Output every entry exactly as written, skipping any pictures.

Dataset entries
━━━━━━━━━━

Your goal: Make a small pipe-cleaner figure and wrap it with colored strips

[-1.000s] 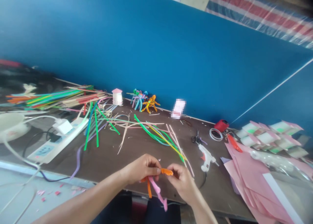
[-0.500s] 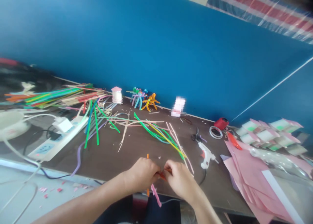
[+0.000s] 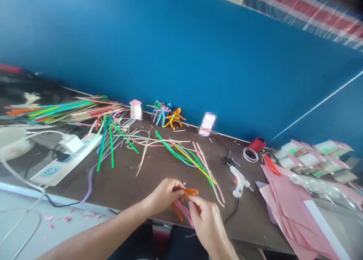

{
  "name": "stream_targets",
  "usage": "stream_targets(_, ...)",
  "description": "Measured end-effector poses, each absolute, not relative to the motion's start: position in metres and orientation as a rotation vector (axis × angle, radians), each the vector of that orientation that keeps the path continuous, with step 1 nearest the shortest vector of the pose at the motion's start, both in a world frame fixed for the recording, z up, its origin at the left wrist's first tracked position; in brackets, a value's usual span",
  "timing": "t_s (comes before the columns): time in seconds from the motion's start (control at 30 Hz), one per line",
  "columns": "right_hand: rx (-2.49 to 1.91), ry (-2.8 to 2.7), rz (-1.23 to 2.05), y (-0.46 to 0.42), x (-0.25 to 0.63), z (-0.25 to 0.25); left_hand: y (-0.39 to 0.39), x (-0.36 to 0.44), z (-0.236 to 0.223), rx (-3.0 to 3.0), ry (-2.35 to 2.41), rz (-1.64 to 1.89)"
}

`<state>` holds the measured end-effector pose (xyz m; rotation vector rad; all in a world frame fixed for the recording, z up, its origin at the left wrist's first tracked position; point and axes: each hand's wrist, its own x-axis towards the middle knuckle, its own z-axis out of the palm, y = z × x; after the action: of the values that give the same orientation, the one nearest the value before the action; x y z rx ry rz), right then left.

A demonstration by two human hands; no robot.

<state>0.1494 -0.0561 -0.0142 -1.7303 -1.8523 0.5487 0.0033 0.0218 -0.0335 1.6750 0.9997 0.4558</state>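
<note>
Over the table's front edge, my left hand point(image 3: 167, 195) pinches an orange twisted pipe cleaner point(image 3: 191, 192) at its left end. The thumb and fingers of my right hand point(image 3: 207, 216) are closed close below the twisted part, by its right end. An orange strand point(image 3: 177, 212) slants down below my left hand. Beside it a pink pipe cleaner point(image 3: 183, 210) runs down toward my right hand, where its lower part is covered. How the orange and pink pieces join is hidden by my fingers.
Loose green and yellow pipe cleaners point(image 3: 190, 158) lie beyond my hands. Finished-looking pipe-cleaner figures point(image 3: 174, 118) stand by the blue wall. On the right are a glue gun point(image 3: 240, 181), scissors point(image 3: 228, 158) and pink sheets point(image 3: 286, 203). A power strip point(image 3: 65, 163) lies left.
The orange twisted part has come into view above my fingers. My right hand has shifted slightly down and right, and the orange strand now slants instead of standing nearly upright.
</note>
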Motion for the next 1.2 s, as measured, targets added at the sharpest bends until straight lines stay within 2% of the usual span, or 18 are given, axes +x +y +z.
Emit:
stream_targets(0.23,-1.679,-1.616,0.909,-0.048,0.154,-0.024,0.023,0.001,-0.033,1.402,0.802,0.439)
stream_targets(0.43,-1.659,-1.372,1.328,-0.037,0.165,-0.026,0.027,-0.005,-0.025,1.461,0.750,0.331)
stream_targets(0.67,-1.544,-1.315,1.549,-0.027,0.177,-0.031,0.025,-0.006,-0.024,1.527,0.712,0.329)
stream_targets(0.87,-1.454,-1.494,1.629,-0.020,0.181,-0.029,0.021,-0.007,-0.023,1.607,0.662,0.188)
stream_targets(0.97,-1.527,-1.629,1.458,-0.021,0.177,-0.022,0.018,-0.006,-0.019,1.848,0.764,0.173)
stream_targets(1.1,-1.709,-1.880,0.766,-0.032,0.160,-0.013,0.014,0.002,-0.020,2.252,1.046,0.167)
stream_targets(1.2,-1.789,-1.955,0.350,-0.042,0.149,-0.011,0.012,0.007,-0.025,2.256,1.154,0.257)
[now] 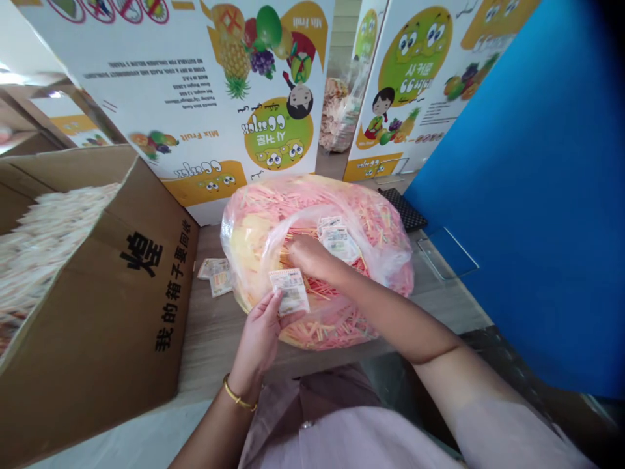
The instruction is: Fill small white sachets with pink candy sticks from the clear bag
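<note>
Small printed packet (289, 291) (white, tilted) between left fingers (271, 305)

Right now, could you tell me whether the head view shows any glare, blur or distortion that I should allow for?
In the head view, the wide lens bows the printed carton panel and the blue panel; glare sits on the plastic bag; the shredded strands in the brown carton look soft; the small print on the packet in the left hand is hard to read.
</note>
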The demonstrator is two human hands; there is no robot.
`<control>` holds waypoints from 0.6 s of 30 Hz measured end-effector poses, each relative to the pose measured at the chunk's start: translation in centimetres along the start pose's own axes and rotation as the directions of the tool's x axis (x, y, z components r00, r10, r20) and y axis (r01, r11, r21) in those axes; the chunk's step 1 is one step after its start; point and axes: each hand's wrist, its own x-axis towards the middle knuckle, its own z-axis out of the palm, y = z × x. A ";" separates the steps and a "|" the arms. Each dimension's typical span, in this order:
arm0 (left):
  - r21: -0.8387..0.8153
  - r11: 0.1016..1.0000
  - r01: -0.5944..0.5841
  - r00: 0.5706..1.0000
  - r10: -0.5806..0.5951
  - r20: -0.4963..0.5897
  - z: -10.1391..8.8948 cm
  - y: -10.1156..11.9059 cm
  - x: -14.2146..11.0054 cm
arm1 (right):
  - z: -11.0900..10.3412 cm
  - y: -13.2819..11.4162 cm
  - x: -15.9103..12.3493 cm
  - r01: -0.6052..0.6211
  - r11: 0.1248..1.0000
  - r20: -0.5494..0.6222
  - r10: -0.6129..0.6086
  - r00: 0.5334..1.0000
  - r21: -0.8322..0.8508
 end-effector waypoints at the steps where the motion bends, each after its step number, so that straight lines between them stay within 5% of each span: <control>1: 0.012 1.000 0.018 1.000 -0.018 0.016 0.1 0.1 0.1 | -0.1 0.4 -0.1 0.010 1.000 -0.013 -0.010 1.000 -0.019; 6: -0.009 0.999 0.037 0.998 -0.036 0.054 0.9 0.0 0.8 | -1.0 1.3 -0.8 -0.041 0.997 -0.129 0.050 0.990 0.073; 14: 0.082 0.997 -0.016 0.997 0.010 0.071 0.8 -0.9 1.3 | -2.5 1.7 -1.5 -0.203 0.945 -0.009 0.212 0.977 0.256; 18: 0.141 0.990 -0.030 0.996 0.018 0.082 0.6 -1.1 1.1 | -1.9 0.7 -1.1 -0.119 0.974 -0.030 0.127 0.992 0.191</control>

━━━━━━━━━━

Result of this task -
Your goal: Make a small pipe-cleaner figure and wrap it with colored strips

[-1.000s] 
[-0.500s] 
[+0.000s] 

{
  "name": "stream_targets",
  "usage": "stream_targets(_, ...)",
  "description": "Measured end-effector poses, each absolute, not relative to the motion's start: position in metres and orientation as a rotation vector (axis × angle, radians), each the vector of that orientation that keeps the path continuous, with step 1 nearest the shortest vector of the pose at the motion's start, both in a world frame fixed for the recording, z up, its origin at the left wrist's first tracked position; in brackets, a value's usual span",
  "timing": "t_s (comes before the columns): time in seconds from the motion's start (control at 30 Hz), one per line",
  "columns": "right_hand: rx (-2.49 to 1.91), ry (-2.8 to 2.7), rz (-1.23 to 2.05), y (-0.46 to 0.42), x (-0.25 to 0.63), z (-0.25 to 0.25); left_hand: y (-0.39 to 0.39), x (-0.36 to 0.44), z (-0.236 to 0.223), rx (-3.0 to 3.0), ry (-2.35 to 2.41), rz (-1.64 to 1.89)"
}

`<state>` holds the measured end-effector pose (xyz m; rotation vector rad; all in a world frame fixed for the recording, z up, its origin at the left wrist's first tracked position; point and axes: each hand's wrist, its own x-axis towards the middle knuckle, its own z-axis out of the palm, y = z × x; after the action: of the values that give the same orientation, the one nearest the value before the action; x y z rx ry rz), right then left.

A demonstration by two human hands; no robot.

<state>0.1494 -0.0561 -0.0142 -1.7303 -1.8523 0.5487 0.0033 0.0218 -0.0335 1.6750 0.9997 0.4558</state>
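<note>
Over the table's front edge, my left hand point(image 3: 167, 195) pinches an orange twisted pipe cleaner point(image 3: 191, 192) at its left end. The thumb and fingers of my right hand point(image 3: 207, 216) are closed close below the twisted part, by its right end. An orange strand point(image 3: 177, 212) slants down below my left hand. Beside it a pink pipe cleaner point(image 3: 183, 210) runs down toward my right hand, where its lower part is covered. How the orange and pink pieces join is hidden by my fingers.
Loose green and yellow pipe cleaners point(image 3: 190, 158) lie beyond my hands. Finished-looking pipe-cleaner figures point(image 3: 174, 118) stand by the blue wall. On the right are a glue gun point(image 3: 240, 181), scissors point(image 3: 228, 158) and pink sheets point(image 3: 286, 203). A power strip point(image 3: 65, 163) lies left.
The orange twisted part has come into view above my fingers. My right hand has shifted slightly down and right, and the orange strand now slants instead of standing nearly upright.
</note>
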Motion for the next 1.2 s, as measured, targets added at the sharpest bends until straight lines stay within 2% of the usual span, or 18 are given, axes +x +y +z.
Emit:
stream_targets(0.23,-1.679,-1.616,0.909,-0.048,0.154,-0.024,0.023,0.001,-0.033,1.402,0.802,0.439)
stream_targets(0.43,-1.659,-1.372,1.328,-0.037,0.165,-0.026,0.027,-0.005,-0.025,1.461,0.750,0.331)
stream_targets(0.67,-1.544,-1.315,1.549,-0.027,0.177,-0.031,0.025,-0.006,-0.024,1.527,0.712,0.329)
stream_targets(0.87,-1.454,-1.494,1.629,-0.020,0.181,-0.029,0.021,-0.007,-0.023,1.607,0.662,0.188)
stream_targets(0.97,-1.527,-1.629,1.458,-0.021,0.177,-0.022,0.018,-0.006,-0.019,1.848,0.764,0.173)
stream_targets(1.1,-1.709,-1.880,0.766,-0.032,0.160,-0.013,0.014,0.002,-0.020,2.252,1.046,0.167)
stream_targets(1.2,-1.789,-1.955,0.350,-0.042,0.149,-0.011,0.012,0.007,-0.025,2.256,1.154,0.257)
[now] 
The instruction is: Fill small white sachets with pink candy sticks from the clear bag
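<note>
Small printed packet (289, 291) (white, tilted) between left fingers (271, 305)

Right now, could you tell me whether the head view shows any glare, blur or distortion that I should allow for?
In the head view, the wide lens bows the printed carton panel and the blue panel; glare sits on the plastic bag; the shredded strands in the brown carton look soft; the small print on the packet in the left hand is hard to read.
</note>
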The demonstrator is two human hands; there is no robot.
`<control>` holds waypoints from 0.6 s of 30 Hz measured end-effector poses, each relative to the pose measured at the chunk's start: translation in centimetres along the start pose's own axes and rotation as the directions of the tool's x axis (x, y, z components r00, r10, r20) and y axis (r01, r11, r21) in those axes; the chunk's step 1 is one step after its start; point and axes: each hand's wrist, its own x-axis towards the middle knuckle, its own z-axis out of the palm, y = z × x. A ";" separates the steps and a "|" the arms. Each dimension's typical span, in this order:
arm0 (left):
  - r21: -0.8387..0.8153
  - r11: 0.1016..1.0000
  - r01: -0.5944..0.5841
  - r00: 0.5706..1.0000
  - r10: -0.5806..0.5951
  - r20: -0.4963..0.5897
  - z: -10.1391..8.8948 cm
  - y: -10.1156..11.9059 cm
  - x: -14.2146..11.0054 cm
arm1 (right):
  - z: -11.0900..10.3412 cm
  - y: -13.2819..11.4162 cm
  - x: -15.9103..12.3493 cm
  - r01: -0.6052..0.6211
  - r11: 0.1248..1.0000
  - r20: -0.5494..0.6222
  - r10: -0.6129..0.6086
  - r00: 0.5334..1.0000
  - r21: -0.8322..0.8508
 end-effector waypoints at the steps where the motion bends, each after its step number, so that straight lines between them stay within 5% of each span: <control>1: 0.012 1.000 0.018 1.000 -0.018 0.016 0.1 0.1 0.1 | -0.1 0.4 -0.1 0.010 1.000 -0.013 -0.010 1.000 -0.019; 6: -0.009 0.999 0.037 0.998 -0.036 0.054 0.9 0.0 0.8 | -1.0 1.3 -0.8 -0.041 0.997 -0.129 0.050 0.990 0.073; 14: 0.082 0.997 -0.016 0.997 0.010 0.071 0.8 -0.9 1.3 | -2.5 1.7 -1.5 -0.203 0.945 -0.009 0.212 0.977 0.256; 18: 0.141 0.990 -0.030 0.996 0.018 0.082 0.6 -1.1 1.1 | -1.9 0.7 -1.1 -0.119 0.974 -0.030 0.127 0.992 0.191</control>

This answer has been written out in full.